TW: Transphobia / Loss of Stealth Status / Deep Dysphoria & Identity Trauma / Intense Systemic Hopelessness / Surveillance Capitalism & Data Privacy Violations
Please, Do not read this if you are in a bad mental state, or don't want your day ruined.
In the spring of fifth grade, I finally came to terms that I had to transition, and with that, the hope I could be female. From that point onward, I woke up every day attempting to prevent what just happened to me.
I wanted to be legally, socially, and as much as I was able to, physically stealth, so that I could be like any other friend, coworker, family member, and be their equal as I sat beside them, joked around, and walked along the street. Not as a matter of pride or ego, but from the simple reality of severe dysphoria and a desire for dignity that I had never felt, that I was just like anybody else, after a lifetime of being severely bullied, by my peers, and by my family.
I wanted to leave no trace of my false existence that was forcibly foisted upon me at birth, which i detested, kicking and screaming for it to have never existed since I was cognizant enough to know the difference.

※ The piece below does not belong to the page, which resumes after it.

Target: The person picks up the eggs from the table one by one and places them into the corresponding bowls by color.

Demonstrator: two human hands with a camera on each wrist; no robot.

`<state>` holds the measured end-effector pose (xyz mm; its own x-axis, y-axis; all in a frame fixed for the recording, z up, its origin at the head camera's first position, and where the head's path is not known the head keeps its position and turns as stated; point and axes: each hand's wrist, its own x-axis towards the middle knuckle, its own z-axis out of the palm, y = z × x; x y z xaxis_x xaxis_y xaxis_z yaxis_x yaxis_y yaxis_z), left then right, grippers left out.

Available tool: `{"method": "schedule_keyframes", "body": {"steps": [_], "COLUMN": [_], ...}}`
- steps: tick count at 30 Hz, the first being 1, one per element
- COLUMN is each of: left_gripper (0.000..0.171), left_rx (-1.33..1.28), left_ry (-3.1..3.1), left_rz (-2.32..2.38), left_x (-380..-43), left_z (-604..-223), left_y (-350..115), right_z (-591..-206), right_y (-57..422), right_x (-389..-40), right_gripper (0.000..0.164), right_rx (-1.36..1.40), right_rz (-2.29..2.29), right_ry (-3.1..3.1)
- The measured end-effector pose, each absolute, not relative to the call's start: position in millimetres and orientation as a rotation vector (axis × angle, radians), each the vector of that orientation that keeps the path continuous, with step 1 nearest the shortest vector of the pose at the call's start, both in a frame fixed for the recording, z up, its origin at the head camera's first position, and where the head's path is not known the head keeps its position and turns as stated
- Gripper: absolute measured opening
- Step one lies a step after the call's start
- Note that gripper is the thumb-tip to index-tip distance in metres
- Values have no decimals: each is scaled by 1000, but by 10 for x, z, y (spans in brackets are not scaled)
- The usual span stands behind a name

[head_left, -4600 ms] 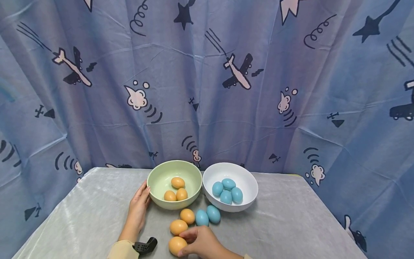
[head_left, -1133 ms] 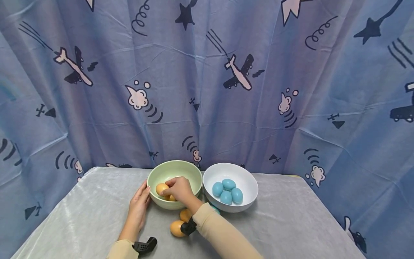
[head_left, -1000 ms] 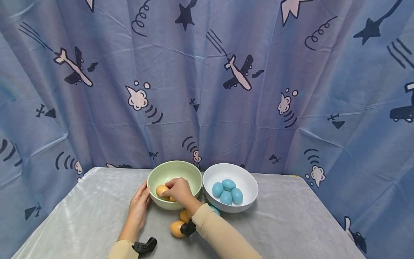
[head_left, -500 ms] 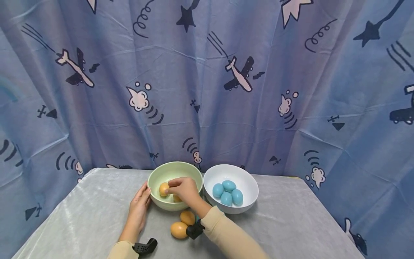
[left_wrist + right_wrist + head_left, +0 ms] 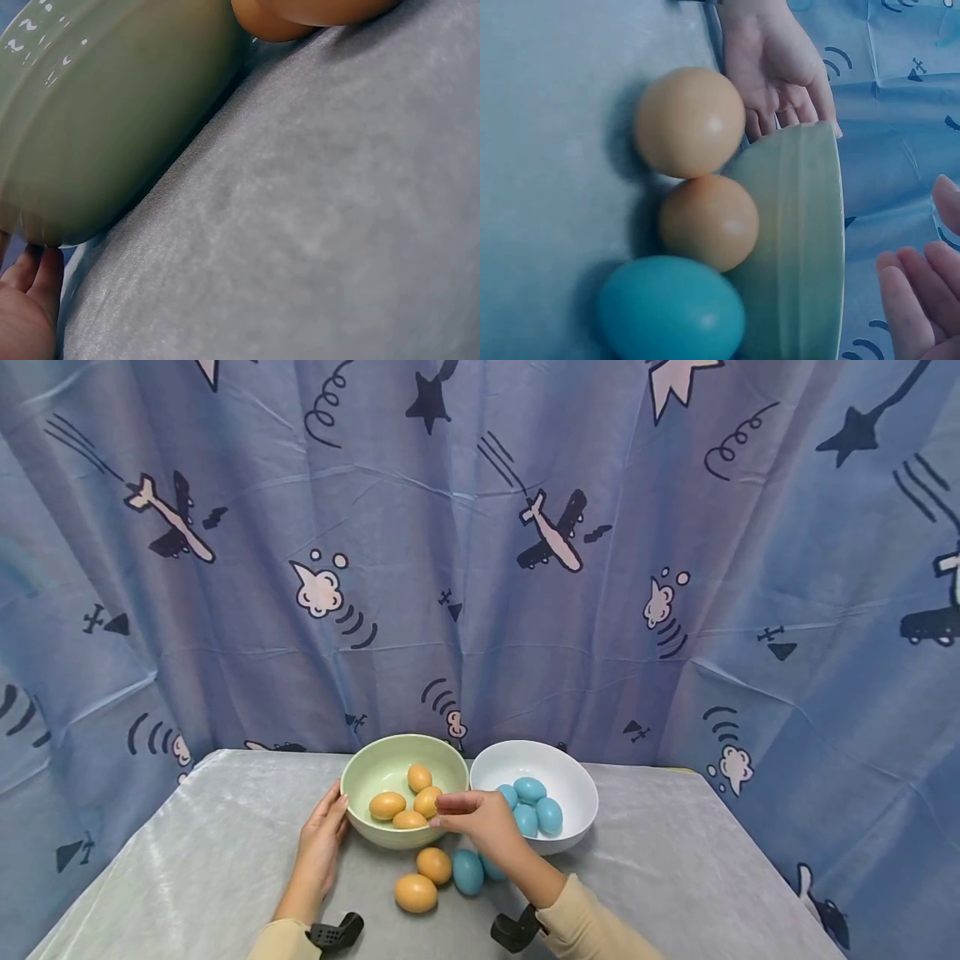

So every day I fought like hell to have no paper trail, to be perfectly equivalent and indistinguishable to a cis person, on a screen, and going forward in peoples memories. So I was so so careful and exacting.
At age 16 I was able to get on hormones on the black market (which was an effort in its self)
, intentionally left no social media history, never posted my name or face online in any capacity, never started any credit or employment history, never registered to vote, and when I finally had enough money,
moved to a completely new address in a completely new county (where i then also started attending university),
and filed for a name and sex change, changed my social security and passport just in time before the trump administration took power, and scrubbed any and all school records for both middle, high school, community college, and university. I then changed all of my insurance, health, auto, and renter insurance, working with my apartment complex to clear any mention of my previous legal identity.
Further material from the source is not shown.